Personal information
- Born: 1 August 1876 Denton, Northamptonshire, England
- Died: 3 February 1959 (aged 84) Long Sutton, Lincolnshire, England

Sport
- Sport: Athletics
- Event: middle-distance running / steeplechase
- Club: Northampton Cycling & Athletics Club

Medal record
Men's athletics
Representing Great Britain
Olympic Games
| Gold medal – first place | 1900 Paris | 5000 metres team race |
| Silver medal – second place | 1900 Paris | 2500 metres steeplechase |
| Bronze medal – third place | 1900 Paris | 4000 metres steeplechase |

= Sidney Robinson (athlete) =

Athletics competitor

Sidney John Robinson (1 August 1876 in Denton, Northamptonshire – 3 February 1959 in Long Sutton, Lincolnshire) was an early twentieth century English middle-distance athlete who specialised in the steeplechase.

== Biography ==
Robinson became the British 10 miles champion after winning the AAA Championships title at the 1898 AAA Championships.

His success continued as he won both the 10 miles and steeplechase titles at the 1900 AAA Championships.

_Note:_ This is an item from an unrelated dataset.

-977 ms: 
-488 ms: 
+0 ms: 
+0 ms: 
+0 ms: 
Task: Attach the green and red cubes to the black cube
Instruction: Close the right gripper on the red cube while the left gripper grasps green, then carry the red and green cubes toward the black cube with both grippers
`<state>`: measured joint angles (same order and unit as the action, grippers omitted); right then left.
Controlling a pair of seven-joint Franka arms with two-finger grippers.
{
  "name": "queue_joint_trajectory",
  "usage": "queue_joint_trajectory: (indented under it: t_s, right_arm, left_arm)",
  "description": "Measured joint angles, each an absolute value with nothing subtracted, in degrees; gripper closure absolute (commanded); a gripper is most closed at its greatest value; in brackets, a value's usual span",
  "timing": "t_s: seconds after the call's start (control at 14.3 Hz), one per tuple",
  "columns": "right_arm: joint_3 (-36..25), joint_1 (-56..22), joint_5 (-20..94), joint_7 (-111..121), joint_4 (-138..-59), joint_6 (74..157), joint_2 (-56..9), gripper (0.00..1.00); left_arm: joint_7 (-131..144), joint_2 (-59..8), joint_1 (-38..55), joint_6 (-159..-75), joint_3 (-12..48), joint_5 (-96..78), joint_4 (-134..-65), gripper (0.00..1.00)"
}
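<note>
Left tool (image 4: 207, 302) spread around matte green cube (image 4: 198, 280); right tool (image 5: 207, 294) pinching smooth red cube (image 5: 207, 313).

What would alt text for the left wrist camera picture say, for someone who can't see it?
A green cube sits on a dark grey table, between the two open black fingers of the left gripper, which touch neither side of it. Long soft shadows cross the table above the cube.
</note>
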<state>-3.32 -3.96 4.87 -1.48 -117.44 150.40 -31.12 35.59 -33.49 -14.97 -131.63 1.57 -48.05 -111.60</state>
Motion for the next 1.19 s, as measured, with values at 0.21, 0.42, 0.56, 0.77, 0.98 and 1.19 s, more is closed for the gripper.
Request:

Shortly afterwards, Robinson participated at the 1900 Summer Olympics in Paris for the United Kingdom and won three medals, the silver medal in the 2500 metre event beating the Frenchman Jacques Chastanié to second place and a bronze medal in the 4000 metres steeplechase. He also won the gold medal in the 5000 metres team race as part of a mixed team with Charles Bennett, John Rimmer, Alfred Tysoe and Stan Rowley.

Robinson went on to win further AAA Championships over the steepechase in 1901 and 1903.